**WHAT YOU HAVE TO DO:** Take the data below and extract the lines from the one with "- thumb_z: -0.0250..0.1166" to the one with "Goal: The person", inclusive, exactly as written.

******************************

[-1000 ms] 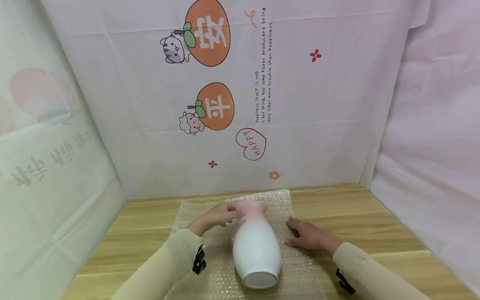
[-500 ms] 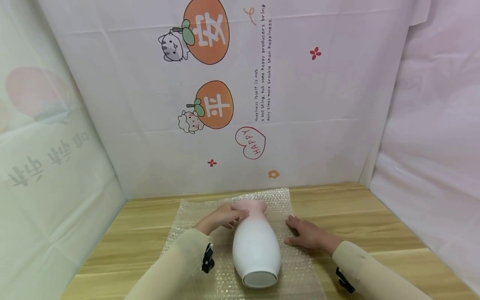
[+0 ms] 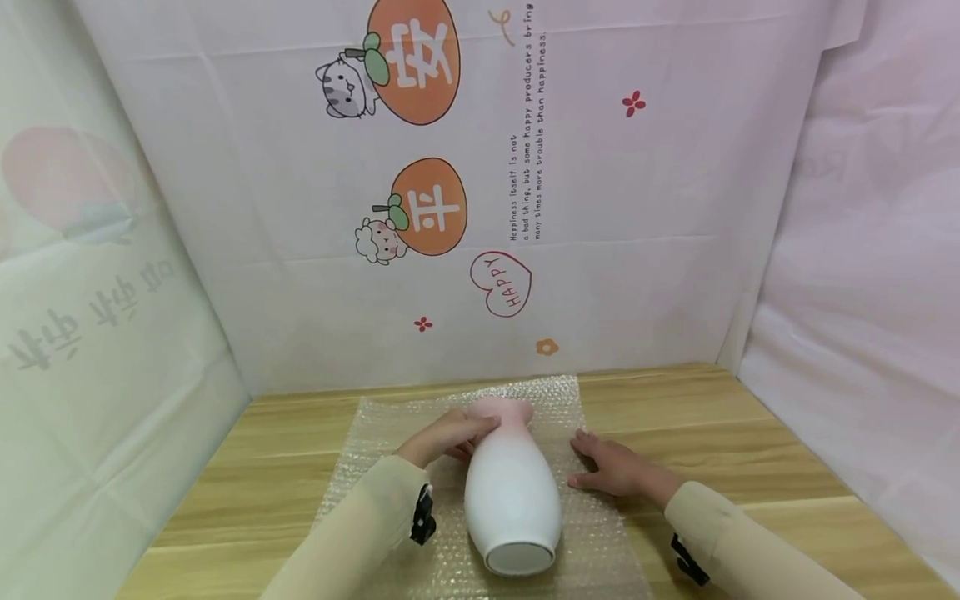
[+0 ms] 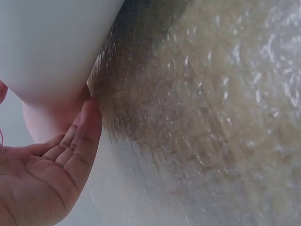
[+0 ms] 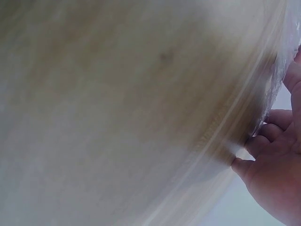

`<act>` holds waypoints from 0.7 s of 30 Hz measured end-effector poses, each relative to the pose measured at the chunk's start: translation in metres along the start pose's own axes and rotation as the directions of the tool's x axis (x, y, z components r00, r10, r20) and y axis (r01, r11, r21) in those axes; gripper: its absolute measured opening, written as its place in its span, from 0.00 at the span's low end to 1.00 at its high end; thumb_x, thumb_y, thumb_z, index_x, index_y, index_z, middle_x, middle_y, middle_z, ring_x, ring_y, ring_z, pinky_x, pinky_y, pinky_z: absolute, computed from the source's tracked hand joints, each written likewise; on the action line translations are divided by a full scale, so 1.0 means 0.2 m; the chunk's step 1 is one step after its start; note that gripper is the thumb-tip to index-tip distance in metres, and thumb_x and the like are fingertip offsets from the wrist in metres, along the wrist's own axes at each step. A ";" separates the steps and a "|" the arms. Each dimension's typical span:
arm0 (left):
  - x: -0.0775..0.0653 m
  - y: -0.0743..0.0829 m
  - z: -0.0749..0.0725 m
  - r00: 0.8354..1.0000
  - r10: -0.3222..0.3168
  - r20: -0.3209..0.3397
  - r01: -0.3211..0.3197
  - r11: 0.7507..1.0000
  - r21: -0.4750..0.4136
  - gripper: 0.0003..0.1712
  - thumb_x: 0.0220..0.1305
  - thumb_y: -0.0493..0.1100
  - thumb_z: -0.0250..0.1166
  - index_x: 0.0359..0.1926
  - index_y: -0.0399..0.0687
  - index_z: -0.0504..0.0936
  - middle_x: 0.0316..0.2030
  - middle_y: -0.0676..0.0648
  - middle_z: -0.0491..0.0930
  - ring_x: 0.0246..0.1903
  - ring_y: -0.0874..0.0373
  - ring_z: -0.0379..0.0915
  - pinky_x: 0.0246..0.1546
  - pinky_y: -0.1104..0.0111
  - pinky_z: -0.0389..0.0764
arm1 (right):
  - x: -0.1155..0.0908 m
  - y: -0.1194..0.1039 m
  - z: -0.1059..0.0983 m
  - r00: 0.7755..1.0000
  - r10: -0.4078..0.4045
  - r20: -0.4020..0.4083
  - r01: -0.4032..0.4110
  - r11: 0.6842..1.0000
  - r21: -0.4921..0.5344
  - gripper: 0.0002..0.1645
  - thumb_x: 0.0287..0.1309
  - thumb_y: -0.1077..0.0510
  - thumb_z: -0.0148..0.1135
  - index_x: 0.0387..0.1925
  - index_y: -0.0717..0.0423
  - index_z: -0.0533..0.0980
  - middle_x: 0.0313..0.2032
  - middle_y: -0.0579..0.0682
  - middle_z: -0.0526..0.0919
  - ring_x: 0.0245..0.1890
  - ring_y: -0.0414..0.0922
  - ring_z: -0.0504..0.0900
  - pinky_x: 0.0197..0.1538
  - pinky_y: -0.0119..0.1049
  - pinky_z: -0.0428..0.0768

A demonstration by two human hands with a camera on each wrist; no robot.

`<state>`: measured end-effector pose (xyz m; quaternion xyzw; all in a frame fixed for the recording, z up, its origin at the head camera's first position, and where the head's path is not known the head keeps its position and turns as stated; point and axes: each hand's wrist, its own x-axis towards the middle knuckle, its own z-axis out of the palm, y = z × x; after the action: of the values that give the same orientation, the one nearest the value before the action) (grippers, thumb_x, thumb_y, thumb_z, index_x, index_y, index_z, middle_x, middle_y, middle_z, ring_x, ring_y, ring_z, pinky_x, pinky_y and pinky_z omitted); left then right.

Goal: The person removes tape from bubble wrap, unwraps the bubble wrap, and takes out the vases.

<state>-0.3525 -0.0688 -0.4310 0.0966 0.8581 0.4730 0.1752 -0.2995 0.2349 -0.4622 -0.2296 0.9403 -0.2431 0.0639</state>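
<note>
A vase, white with a pink neck and flared mouth, lies on its side on a sheet of bubble wrap. Its base faces me. My left hand holds the pink neck from the left, thumb on top. In the left wrist view, the fingers of the left hand curl in under the neck, right above the bubble wrap. My right hand rests at the sheet's right edge with its fingers spread. In the right wrist view, the fingertips of the right hand reach the tabletop beside the plastic edge.
The wood-grain table extends on both sides of the sheet. A white printed cloth hangs behind it, and pale cloths enclose the left and right sides. Black wrist straps show at both sleeves.
My left hand has slid right, its thumb coming over the vase's neck and its fingers going under. The right hand and the vase have stayed in place.
</note>
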 end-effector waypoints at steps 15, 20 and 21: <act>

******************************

**EXERCISE ANSWER:**
  - thumb_z: -0.0250..0.1166
  - index_x: 0.0359..0.1926
  - index_y: -0.0399..0.0687
  - index_z: -0.0504..0.0936
  - middle_x: 0.0316..0.2030
  - middle_y: -0.0676..0.0648
  - middle_z: -0.0491..0.0930
  - ring_x: 0.0246..0.1903
  - ring_y: -0.0874..0.0373
  - ring_z: -0.0379..0.0915
  - pinky_x: 0.0246..0.1546
  - pinky_y: -0.1104..0.0111
  - pinky_z: -0.0389..0.0764
arm1 (right):
  - x: -0.1155..0.0908 m
  - y: -0.1194..0.1039 m
  - z: -0.1059..0.0983 m
  - r00: 0.7755..1.0000
  - r10: -0.4078..0.4045
  - r20: -0.4020..0.4083
  - r01: -0.4032..0.4110
  - r11: 0.6842..1.0000
  - r21: -0.4921..0.5344
  - gripper: 0.0002..0.1645
  - thumb_x: 0.0287..0.1309
  - thumb_y: -0.1077..0.0510
  - thumb_z: -0.0148..0.1135
  - index_x: 0.0387..0.1925
  - index_y: -0.0717..0.0423
  - index_z: -0.0533..0.0980
  - middle_x: 0.0313..0.2032
  - middle_y: -0.0579..0.0682
  - middle_z: -0.0526..0.0919
  - ring_x: 0.0245..0.1890
  - ring_y: -0.0414..0.0922
  - ring_z: -0.0504..0.0900
  - pinky_x: 0.0197..0.1538
  - pinky_y: -0.0119..0.1049
  - pinky_z: -0.0428..0.0768

A demonstration by two human hands with a camera on each wrist; no robot.

`<state>`: measured end-effector pose (xyz m; quaternion xyzw; all in a frame fixed for the recording, z up, its origin at the head camera's first position, and where the head's path is not known the head keeps its position and turns as stated; point and axes: each hand's wrist, its own x-axis towards the middle knuckle, its own z-axis out of the palm, y = z × x; after the action: of the values that give the same orientation, the one nearest the value before the action) (grippers, thumb_x, thumb_y, thumb_z, index_x, index_y, index_z, middle_x, middle_y, middle_z, ring_x, ring_y, ring_z, pinky_x, pinky_y and pinky_z omitted); left then right.

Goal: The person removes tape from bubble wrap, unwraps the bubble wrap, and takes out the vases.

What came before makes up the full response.